The House bill passed 219-212 with a big assist from Agriculture Committee Chairman Collin Peterson (D-MN), who brokered a deal with the lead sponsors that would create a role for agriculture in the bill’s “cap-and-trade” program. The legislation calls for a 17 percent reduction from a 2005 baseline of emissions thought to contribute to global warming by 2020; further out, the targets are 42 percent by 2030 and 83 percent by 2050. Industries that want to maintain higher emission levels would have to buy credits from others whose operations remove carbon from the atmosphere; under Peterson’s amendment, the U.S. Department of Agriculture would oversee a program that would grant those credits to farmers, ranchers and forestland owners whose conservation improvements since 2001 produce carbon savings. The compromise also prevents EPA from using “indirect land use” to disqualify U.S. biofuels processors from use mandates; the agency has ruled U.S. biofuel incentives encourage increased crop production, and reduce carbon savings, here and in foreign countries.
Conservative Democrats joined most House Republicans in voting against the bill.  Sen. Blanche Lincoln (D-AR) noted she was among ten Democrats who sent a letter to Majority Leader Harry Reid last year saying they couldn’t support the cap-and-trade bill that was being proposed, and said she still questions whether that’s the right approach. She told reporters, “The most important thing is to recognize the economic environment we’re taking this initiative up in.”
Lincoln said the House bill would subject 85 percent of the economy to increased costs, and “asking 85 percent of the economic engines out there in our economy to take some kind of an economic hit in these times is really a difficult thing to do, particularly if we want to see these industries, if not growing and creating jobs, at least keeping the jobs and stabilizing themselves.”
Many legislators fear cap-and-trade could produce unintended consequences from large developing nations like China.

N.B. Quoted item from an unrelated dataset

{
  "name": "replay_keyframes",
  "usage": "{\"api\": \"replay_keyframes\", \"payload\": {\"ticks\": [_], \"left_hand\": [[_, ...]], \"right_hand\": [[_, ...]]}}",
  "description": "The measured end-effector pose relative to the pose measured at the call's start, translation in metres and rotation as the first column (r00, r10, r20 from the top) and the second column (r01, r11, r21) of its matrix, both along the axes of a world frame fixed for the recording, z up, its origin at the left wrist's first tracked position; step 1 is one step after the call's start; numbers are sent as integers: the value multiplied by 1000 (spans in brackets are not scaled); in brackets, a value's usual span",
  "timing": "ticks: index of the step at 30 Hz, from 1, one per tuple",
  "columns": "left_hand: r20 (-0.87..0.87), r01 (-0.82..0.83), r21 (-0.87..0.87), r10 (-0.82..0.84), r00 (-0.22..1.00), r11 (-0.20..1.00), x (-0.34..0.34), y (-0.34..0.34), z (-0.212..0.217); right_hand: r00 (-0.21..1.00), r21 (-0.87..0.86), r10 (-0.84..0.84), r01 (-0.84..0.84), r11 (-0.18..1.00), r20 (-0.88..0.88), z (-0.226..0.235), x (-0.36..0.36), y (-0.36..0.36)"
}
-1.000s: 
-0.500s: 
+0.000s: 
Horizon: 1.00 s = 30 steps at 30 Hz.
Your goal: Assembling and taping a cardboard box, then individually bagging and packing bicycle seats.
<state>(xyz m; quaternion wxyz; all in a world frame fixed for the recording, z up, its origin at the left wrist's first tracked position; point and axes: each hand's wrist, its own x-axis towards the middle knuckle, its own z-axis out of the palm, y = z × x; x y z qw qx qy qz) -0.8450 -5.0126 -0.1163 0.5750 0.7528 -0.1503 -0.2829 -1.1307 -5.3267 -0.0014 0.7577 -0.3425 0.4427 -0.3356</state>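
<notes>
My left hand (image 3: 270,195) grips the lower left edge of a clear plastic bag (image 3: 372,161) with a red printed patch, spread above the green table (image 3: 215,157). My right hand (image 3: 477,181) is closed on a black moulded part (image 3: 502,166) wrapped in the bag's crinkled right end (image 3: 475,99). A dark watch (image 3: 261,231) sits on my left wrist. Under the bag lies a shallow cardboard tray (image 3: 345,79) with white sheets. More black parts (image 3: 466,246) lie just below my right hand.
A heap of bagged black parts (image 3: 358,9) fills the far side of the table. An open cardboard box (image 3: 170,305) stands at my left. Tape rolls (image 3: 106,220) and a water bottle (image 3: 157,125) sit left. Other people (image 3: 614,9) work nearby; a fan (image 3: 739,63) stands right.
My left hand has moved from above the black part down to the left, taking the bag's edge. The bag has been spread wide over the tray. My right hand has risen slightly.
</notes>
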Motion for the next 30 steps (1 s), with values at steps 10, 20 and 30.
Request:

Jeff Windett, executive vice president of the Missouri Cattlemen’s Association, said he does not see a single redeeming factor in the House bill. “I think they’ve overestimated the amount of contribution to greenhouse gas emissions that agriculture is responsible for,” Windett told Ozarks Farm & Neighbor, “and it hasn’t been clearly defined as to what the costs are going to be to livestock producers.”  Nor, he said, did the House define how the credits in the offset program would be structured, allocated, or used.
Windett said lawmakers are in too much of a hurry to take action; at 1,500 pages, he said, he doesn’t see how any House members who voted for the bill could have read it all. And, Windett added, his group’s members don’t even buy into the need for a global warming bill. He said, “There’s conflicting stories that show that maybe the Earth is cooling, and going through a cooling cycle right now.”
Representative John Boozman, U.S. Congressman for the 3rd District of Arkansas, said in an opinion piece in June 25, 2009, “Arkansas unemployment is at seven percent, up 1.3 percent from six months ago and unemployment nationwide is near 10 percent. Numbers released by the Heritage Foundation show this legislation will have a big impact on Arkansas jobs. More than 3,600 jobs will be lost in 2012, the first year of implementation of cap-and-trade and consumer spending is expected to decrease by more than $435 million the same year in the Third District alone.”